Le urge a Estados Unidos encontrar una nueva misión para sus fuerzas militares. Las razones para ello son complejas y complicadas, pero las muestras son contundentes e incontestables. En el fondo, es la misma y vieja historia de siempre: el negocio. Sea amenazando a Venezuela, moviendo la naval hasta el Mar de China o manteniendo incomprensiblemente sus tropas en Medio Oriente, el triunfador de la Guerra Fría alimenta un monstruo insaciable cuya representación más gráfica es una figura geométrica, y cuyo nombre más reconocido es el «complejo militar industrial».
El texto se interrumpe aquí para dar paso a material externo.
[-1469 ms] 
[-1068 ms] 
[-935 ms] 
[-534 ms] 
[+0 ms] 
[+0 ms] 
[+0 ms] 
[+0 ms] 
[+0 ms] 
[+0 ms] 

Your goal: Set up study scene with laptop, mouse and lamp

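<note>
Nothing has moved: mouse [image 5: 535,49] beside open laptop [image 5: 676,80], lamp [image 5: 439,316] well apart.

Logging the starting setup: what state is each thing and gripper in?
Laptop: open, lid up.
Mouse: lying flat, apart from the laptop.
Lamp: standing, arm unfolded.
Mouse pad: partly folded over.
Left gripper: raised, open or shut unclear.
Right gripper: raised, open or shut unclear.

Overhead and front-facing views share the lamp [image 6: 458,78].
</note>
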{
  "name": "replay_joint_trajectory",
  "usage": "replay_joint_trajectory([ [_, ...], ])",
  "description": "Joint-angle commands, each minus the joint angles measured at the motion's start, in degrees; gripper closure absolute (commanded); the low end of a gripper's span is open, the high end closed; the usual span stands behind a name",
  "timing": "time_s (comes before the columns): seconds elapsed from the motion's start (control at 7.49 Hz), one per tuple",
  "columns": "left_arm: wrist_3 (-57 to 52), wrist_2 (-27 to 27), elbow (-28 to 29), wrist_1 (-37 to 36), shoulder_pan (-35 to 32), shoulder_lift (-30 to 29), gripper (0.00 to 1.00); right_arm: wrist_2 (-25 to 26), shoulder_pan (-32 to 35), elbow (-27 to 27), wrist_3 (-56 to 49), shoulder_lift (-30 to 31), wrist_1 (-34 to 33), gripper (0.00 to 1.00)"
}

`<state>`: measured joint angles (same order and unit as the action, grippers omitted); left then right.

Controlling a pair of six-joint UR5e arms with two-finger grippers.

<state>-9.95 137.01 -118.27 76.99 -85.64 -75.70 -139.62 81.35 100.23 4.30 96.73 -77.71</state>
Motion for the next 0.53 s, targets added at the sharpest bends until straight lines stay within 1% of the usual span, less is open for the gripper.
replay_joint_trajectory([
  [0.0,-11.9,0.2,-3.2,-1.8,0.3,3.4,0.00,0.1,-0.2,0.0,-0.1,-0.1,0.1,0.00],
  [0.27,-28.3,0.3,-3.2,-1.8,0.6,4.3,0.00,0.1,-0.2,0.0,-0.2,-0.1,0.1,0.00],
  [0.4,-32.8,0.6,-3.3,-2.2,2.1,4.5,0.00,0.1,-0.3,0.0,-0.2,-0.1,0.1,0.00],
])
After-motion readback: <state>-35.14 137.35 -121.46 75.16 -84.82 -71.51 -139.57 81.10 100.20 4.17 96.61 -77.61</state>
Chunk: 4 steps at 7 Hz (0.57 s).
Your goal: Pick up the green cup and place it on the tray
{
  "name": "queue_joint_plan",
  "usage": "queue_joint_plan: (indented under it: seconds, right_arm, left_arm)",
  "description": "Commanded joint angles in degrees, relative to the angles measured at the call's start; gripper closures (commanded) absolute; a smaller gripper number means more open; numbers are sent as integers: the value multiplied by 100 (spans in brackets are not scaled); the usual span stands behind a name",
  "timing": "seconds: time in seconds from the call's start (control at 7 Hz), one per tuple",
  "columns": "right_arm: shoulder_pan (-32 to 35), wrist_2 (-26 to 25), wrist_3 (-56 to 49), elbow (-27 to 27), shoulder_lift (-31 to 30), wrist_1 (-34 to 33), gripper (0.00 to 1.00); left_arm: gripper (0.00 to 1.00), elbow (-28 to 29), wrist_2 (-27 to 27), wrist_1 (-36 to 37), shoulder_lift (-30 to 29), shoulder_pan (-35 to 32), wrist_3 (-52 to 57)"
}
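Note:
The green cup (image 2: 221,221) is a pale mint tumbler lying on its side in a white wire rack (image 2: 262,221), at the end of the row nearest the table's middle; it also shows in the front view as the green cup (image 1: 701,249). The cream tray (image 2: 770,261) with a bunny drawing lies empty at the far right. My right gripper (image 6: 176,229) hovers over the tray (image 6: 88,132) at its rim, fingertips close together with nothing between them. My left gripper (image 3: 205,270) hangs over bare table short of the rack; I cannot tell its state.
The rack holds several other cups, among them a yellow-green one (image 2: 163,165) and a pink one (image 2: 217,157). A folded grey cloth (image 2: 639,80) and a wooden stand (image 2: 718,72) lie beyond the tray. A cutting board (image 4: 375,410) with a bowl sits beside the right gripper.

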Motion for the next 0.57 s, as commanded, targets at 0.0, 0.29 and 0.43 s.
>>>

Fue Sean McFate, en su libro The Modern Mercenary: Private Armies and What They Mean for World Order, publicado por la Universidad de Oxford, de los primeros valientes en constatar que, las guerras en el mundo son perpetradas por compañías listadas en la Bolsa de Valores de Nueva York, haciendo de la aparición de un conflicto un juego especulativo de sus valores y una poderosa fuente de ingresos, abriendo todo un nuevo campo de análisis a cómo se planean y ejecutan los golpes militares. De haberse perpetrado la invasión a Venezuela, por recrear un escenario hipotético, por parte del gobierno Trump, desatando una guerra por todo Sudamérica, un ávido deseo por las acciones de las empresas contratistas militares se habría despertado, enriqueciendo en un santiamén a un puñado de poderosos empresarios. Evidente; pero es de aclarar que, el simple anuncio, genera similares reacciones en los mercados. La expresión «juegos de guerra» nunca fue tan exacta.